This is the mail archive of the
xsl-list@mulberrytech.com
mailing list .
Re: XPath over DOM
- To: xsl-list at lists dot mulberrytech dot com
- Subject: Re: [xsl] XPath over DOM
- From: Uche Ogbuji <uche dot ogbuji at fourthought dot com>
- Date: Fri, 16 Feb 2001 08:27:31 -0700
- Reply-To: xsl-list at lists dot mulberrytech dot com
> > In abstract
> > terms, it's a single tree traversal, with one assignment per node.
>
> That's one way of doing it, but it means you have to have somewhere to put
> the sequence number. You can't put it in the DOM objects themselves, so you
> have to create a static wrapper, which involves creating more objects:
> hopefully not one per node, otherwise you might as well rebuild the tree.
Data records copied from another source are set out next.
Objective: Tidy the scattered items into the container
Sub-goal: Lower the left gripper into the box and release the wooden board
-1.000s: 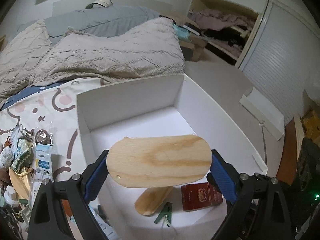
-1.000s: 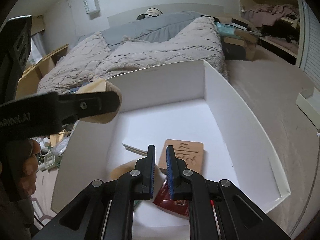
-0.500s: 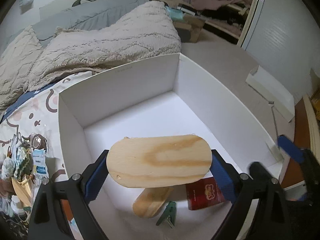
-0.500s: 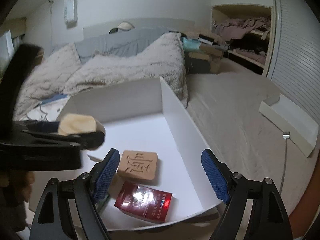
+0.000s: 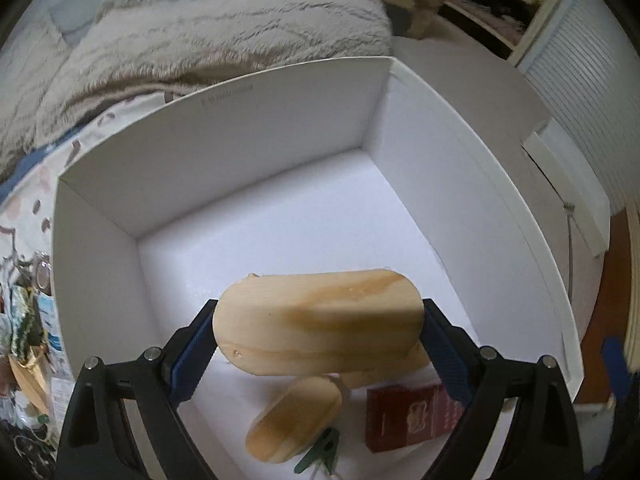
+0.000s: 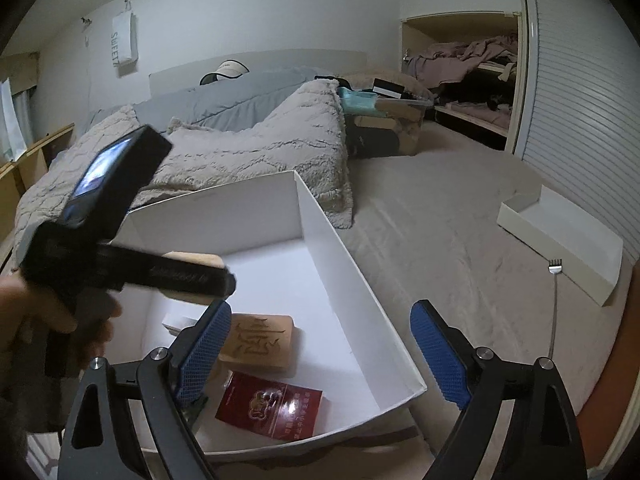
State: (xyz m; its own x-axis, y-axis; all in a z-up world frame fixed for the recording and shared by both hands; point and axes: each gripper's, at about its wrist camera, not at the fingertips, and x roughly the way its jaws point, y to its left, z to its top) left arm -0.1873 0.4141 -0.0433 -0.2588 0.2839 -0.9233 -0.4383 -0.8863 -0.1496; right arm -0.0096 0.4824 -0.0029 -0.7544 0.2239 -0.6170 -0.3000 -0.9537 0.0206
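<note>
My left gripper (image 5: 318,334) is shut on an oval wooden board (image 5: 318,322) and holds it over the inside of the white box (image 5: 224,120). In the box lie a second oval wooden piece (image 5: 294,420), a red packet (image 5: 408,416) and a green clip (image 5: 318,456). My right gripper (image 6: 320,356) is open and empty above the box's near right corner (image 6: 360,300). The right wrist view shows the left gripper (image 6: 188,276) with the board, a carved wooden block (image 6: 260,344) and the red packet (image 6: 272,410).
Several small scattered items (image 5: 28,320) lie on the patterned sheet left of the box. A fluffy beige blanket (image 6: 248,152) lies behind it. A white box lid (image 6: 560,236) and a thin metal fork-like tool (image 6: 554,304) lie on the bed to the right.
My left gripper has carried the wooden board forward and lower into the box. My right gripper opened, pulled back and swung right of the box.
</note>
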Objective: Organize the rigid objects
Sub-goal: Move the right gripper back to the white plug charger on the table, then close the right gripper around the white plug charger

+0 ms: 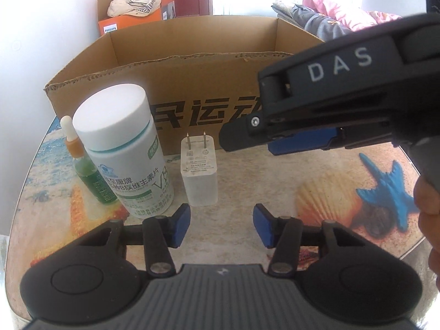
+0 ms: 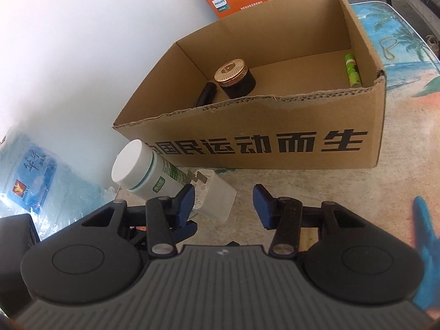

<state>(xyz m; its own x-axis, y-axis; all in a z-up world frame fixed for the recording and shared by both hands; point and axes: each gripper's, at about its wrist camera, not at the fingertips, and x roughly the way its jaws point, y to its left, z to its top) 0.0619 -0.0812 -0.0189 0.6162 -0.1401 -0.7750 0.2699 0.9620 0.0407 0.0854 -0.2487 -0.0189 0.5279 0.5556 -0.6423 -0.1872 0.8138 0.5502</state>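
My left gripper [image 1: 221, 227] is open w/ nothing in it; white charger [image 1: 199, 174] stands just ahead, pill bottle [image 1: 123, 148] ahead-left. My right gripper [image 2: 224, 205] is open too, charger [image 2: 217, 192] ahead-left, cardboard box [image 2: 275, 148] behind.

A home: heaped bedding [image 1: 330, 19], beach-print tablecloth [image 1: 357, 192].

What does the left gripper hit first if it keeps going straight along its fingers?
Likely the white plug adapter, standing prongs-up on the table just beyond the open left gripper and slightly left of its centre line. Depth is unclear; it might touch the table first.
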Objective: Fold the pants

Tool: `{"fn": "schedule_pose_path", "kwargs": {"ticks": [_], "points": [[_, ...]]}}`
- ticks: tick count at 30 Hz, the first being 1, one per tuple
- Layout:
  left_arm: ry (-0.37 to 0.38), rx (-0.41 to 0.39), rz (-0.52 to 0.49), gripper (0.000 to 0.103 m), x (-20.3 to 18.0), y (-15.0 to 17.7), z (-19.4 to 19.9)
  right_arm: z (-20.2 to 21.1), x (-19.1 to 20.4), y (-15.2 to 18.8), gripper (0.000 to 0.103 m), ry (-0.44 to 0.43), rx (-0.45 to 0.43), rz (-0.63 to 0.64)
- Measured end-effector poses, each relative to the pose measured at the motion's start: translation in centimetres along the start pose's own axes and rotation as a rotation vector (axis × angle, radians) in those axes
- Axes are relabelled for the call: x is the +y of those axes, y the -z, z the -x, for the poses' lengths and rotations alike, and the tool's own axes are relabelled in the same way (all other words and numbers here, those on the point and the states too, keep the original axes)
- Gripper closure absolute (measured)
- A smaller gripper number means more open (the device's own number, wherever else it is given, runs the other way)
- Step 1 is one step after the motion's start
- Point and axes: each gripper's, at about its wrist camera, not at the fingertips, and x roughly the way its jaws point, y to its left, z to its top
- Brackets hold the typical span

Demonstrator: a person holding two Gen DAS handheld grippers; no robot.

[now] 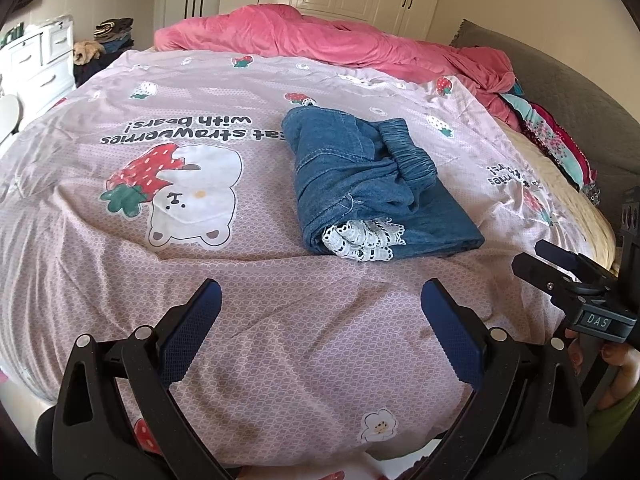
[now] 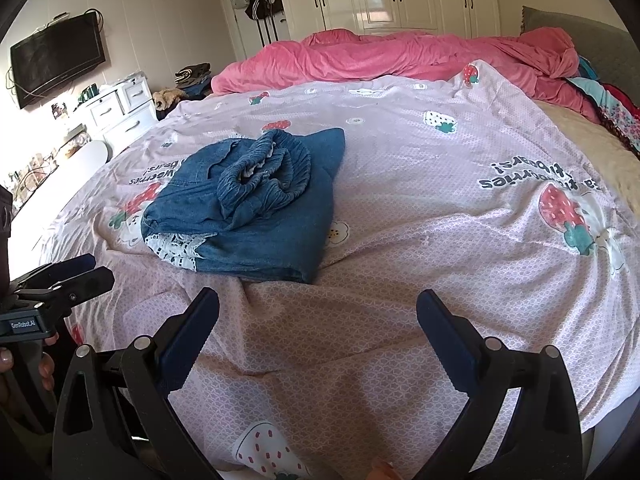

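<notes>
Legibly, left hand-held gripper (image 2: 86, 270) label reads "GenRobot.AI"

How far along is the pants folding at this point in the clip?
Mostly done, it seems: the blue denim pants with white lace trim lie in a compact folded bundle on the pink strawberry-print bedsheet. Nothing is in hand: the left gripper and right gripper are both open, short of the bundle. Perhaps left: tidying the bunched elastic waistband on top.
</notes>
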Motion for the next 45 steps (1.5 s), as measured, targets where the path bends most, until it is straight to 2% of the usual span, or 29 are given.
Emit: {"fn": "schedule_pose_path", "kwargs": {"ticks": [45], "points": [[0.005,0.007,0.013,0.009,0.11,0.1,0.21,-0.18,-0.11,0.16,0.004,0.014,0.012,0.001]]}}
> The approach Xalan an xt use (I believe) is to do the document order
> comparison dynamically, by finding the lowest common ancestor of two nodes.
Ah. I see. I guess this is the advantage of Python's dictionaries
(associative arrays). It makes such external decoration quite trivial, and
quite efficient. Perl folks gain the same advantage, and C folks can do so
with a simple hash table.
> > > (b) skipping over and counting nodes correctly in the
> > presence of things
> > > such as entity reference nodes, CDATA nodes, and
> > unnormalized text nodes,
> > > and
> >
> > There is a normalize() if the user doesn't mind mutation.
>
> Mutation of the supplied tree, I think, is out of the question. (This also
> makes whitespace stripping much more difficult - another thing I forgot to
> mention.)
Then you'd have to wrap with internal indices. More complex.
> Incidentally, MSXML3 gets this wrong: using CDATA gives you multiple
> adjacent text nodes. I think that's evidence that it's not easy: and they
> have the advantage that they only work with their own DOM implementation.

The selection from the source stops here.